%%
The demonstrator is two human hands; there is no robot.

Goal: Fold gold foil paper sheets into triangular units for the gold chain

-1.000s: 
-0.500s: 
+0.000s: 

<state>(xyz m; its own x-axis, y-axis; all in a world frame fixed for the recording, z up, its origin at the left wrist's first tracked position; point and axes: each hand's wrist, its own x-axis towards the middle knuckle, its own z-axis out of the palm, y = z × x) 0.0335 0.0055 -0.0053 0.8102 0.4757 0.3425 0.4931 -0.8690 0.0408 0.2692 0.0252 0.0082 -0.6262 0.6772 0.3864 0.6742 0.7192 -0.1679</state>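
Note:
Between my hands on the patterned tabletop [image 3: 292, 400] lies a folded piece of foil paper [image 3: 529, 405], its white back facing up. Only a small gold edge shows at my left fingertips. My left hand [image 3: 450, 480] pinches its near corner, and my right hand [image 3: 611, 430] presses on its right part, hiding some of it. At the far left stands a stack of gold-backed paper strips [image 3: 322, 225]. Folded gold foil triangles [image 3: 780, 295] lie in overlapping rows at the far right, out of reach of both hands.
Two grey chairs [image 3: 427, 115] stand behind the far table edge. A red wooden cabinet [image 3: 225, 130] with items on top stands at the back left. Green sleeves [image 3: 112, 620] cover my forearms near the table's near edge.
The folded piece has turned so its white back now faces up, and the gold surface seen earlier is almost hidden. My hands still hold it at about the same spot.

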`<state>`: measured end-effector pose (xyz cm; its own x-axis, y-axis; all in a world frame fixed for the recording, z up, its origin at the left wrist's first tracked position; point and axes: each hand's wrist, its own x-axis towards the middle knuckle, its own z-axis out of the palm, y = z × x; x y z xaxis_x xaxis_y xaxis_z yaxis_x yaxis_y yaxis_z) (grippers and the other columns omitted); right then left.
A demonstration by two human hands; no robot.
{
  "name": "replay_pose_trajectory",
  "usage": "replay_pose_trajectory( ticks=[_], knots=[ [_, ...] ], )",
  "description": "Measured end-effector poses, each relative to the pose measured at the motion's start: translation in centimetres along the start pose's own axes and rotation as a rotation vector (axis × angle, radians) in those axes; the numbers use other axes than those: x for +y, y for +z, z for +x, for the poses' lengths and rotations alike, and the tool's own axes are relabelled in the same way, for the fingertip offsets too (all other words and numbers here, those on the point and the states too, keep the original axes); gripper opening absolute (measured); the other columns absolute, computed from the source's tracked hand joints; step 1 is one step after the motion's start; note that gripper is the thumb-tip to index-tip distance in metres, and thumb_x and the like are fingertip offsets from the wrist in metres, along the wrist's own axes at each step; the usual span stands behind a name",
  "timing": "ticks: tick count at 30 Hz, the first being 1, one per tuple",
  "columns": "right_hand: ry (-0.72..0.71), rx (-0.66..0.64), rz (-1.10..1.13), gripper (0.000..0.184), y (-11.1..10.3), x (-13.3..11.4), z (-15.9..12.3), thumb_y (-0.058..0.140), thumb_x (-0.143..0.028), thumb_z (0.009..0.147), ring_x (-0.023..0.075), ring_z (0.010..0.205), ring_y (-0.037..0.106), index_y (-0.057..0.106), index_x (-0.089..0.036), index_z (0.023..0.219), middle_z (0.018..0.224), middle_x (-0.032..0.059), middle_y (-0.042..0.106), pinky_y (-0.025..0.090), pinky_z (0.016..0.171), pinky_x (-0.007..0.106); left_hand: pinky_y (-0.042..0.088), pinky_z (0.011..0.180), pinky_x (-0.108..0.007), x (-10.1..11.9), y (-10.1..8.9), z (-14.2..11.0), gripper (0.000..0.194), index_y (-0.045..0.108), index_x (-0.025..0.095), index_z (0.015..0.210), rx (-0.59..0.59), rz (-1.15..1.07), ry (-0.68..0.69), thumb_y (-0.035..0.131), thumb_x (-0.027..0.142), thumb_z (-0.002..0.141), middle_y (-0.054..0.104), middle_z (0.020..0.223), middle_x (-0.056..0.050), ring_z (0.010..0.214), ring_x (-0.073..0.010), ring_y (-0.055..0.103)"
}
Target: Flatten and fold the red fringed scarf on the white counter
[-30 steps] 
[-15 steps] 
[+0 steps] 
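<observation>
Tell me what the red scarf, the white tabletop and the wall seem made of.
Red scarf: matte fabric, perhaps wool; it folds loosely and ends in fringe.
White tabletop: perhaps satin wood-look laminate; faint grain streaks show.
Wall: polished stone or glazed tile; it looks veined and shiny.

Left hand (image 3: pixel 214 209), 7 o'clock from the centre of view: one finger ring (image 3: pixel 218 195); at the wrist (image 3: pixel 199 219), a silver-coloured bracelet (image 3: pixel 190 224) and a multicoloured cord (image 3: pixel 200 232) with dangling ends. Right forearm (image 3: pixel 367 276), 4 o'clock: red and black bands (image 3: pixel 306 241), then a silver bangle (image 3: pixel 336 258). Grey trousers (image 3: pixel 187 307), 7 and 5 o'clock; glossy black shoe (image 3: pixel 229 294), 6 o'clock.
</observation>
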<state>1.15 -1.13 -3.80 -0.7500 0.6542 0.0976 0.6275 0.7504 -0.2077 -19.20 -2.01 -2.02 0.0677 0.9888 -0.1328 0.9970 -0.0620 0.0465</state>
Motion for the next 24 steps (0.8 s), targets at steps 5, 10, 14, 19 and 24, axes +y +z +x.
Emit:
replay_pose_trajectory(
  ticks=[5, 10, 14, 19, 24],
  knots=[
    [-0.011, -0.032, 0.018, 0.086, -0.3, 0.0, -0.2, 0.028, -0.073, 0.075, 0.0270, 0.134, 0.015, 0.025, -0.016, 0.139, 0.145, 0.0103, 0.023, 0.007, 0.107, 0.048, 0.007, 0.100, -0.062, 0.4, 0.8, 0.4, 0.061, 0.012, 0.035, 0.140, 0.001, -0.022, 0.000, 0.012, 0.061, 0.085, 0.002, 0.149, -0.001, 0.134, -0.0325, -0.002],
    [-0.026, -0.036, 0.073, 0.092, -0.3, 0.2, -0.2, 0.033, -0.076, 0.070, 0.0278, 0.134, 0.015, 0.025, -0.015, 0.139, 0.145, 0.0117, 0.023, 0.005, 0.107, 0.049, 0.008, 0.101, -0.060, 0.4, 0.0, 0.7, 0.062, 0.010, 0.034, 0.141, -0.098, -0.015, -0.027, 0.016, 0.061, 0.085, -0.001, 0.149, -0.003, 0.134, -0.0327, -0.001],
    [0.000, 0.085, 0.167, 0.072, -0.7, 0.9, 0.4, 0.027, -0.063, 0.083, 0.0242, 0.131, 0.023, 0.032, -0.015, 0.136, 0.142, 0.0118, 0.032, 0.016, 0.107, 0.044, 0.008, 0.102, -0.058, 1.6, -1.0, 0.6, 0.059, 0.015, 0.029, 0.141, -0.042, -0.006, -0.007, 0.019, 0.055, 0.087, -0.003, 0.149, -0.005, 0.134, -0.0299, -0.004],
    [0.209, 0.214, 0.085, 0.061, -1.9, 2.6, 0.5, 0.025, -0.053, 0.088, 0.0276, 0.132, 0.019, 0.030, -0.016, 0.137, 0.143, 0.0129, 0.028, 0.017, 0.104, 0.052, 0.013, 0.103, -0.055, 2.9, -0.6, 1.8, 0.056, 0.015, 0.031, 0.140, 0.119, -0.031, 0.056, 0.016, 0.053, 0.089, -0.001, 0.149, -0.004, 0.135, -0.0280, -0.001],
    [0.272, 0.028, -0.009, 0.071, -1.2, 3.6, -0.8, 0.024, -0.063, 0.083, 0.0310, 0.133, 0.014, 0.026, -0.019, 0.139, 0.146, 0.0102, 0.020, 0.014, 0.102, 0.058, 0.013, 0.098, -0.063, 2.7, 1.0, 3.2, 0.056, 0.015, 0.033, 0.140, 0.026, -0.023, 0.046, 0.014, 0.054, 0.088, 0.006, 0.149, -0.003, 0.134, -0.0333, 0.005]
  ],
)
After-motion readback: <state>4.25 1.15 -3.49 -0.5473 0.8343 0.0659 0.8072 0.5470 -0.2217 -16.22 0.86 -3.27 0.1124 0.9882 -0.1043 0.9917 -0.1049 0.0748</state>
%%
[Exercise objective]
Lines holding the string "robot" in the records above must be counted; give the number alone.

[Solution for this exercise]
2